**AIM OF THE TASK**: For every entry, reproduce the wording exactly and omit any image it holds.

**DATA FOR THIS EXERCISE**:
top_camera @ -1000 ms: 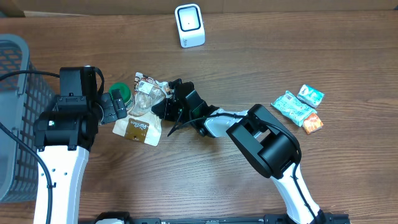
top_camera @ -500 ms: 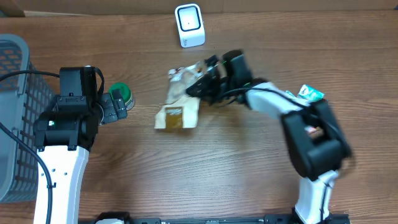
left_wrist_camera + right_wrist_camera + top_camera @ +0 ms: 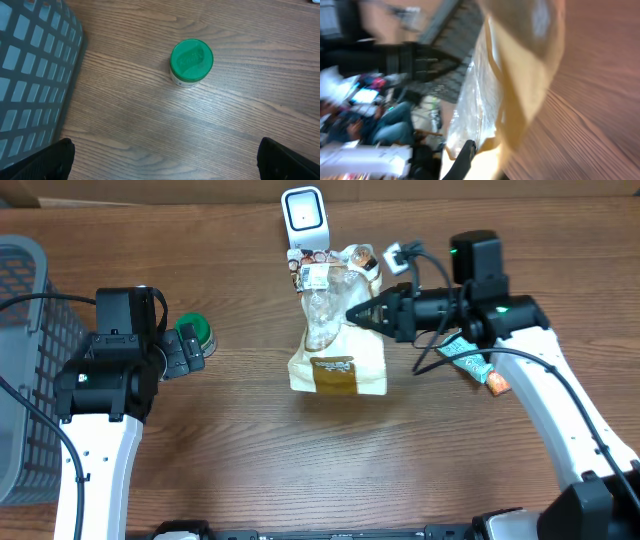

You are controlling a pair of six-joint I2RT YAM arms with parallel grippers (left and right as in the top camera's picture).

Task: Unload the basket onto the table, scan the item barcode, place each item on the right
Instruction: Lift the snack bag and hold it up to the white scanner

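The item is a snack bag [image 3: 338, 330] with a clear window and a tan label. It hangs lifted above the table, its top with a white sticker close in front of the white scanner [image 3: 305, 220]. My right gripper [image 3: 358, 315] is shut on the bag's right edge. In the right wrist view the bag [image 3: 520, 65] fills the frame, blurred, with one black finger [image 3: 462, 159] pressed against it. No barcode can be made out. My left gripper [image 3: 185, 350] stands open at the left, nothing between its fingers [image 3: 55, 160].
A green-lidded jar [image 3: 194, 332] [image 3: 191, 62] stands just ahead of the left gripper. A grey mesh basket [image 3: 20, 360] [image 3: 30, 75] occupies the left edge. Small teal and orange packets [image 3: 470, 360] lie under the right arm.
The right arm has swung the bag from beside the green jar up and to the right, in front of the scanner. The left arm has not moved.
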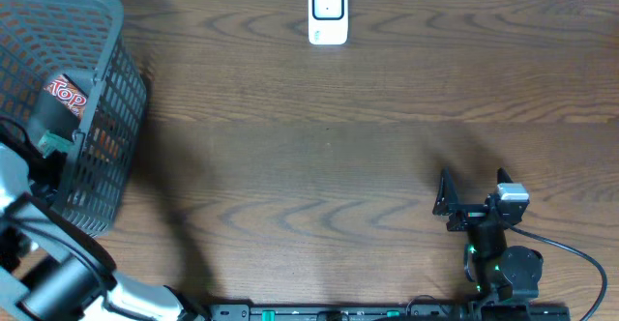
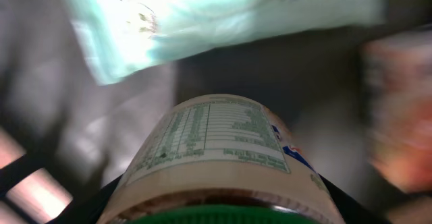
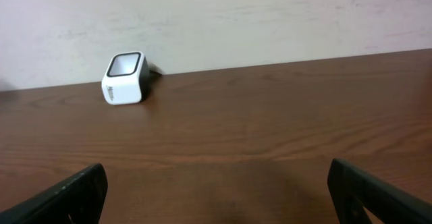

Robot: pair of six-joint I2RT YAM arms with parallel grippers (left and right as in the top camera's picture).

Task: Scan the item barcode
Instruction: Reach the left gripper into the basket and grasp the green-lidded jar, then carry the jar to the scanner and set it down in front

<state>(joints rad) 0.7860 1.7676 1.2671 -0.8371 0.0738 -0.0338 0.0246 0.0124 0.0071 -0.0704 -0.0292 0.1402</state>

**YOUR RESPONSE**:
top_camera @ -1000 ms: 
top_camera @ -500 ms: 
left_wrist_camera + right_wrist_camera + top_camera @ +0 ms: 

You are controlling a pair of six-joint I2RT YAM arms with parallel grippers (left and right as in the top camera's picture).

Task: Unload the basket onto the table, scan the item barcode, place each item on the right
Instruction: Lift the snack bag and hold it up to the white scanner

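The item is a snack bag [image 3: 338, 330] with a clear window and a tan label. It hangs lifted above the table, its top with a white sticker close in front of the white scanner [image 3: 305, 220]. My right gripper [image 3: 358, 315] is shut on the bag's right edge. In the right wrist view the bag [image 3: 520, 65] fills the frame, blurred, with one black finger [image 3: 462, 159] pressed against it. No barcode can be made out. My left gripper [image 3: 185, 350] stands open at the left, nothing between its fingers [image 3: 55, 160].
A green-lidded jar [image 3: 194, 332] [image 3: 191, 62] stands just ahead of the left gripper. A grey mesh basket [image 3: 20, 360] [image 3: 30, 75] occupies the left edge. Small teal and orange packets [image 3: 470, 360] lie under the right arm.
The right arm has swung the bag from beside the green jar up and to the right, in front of the scanner. The left arm has not moved.
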
Robot: pair of six-joint I2RT YAM arms with parallel grippers (left and right as in the top camera's picture).

Task: Scan the item barcode
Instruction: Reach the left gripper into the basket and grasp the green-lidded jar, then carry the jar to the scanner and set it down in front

<state>(joints rad) 0.7860 1.7676 1.2671 -0.8371 0.0738 -0.0338 0.0246 0.0124 0.0071 -0.0704 -0.0292 0.1402</state>

Nothing further belongs to this answer.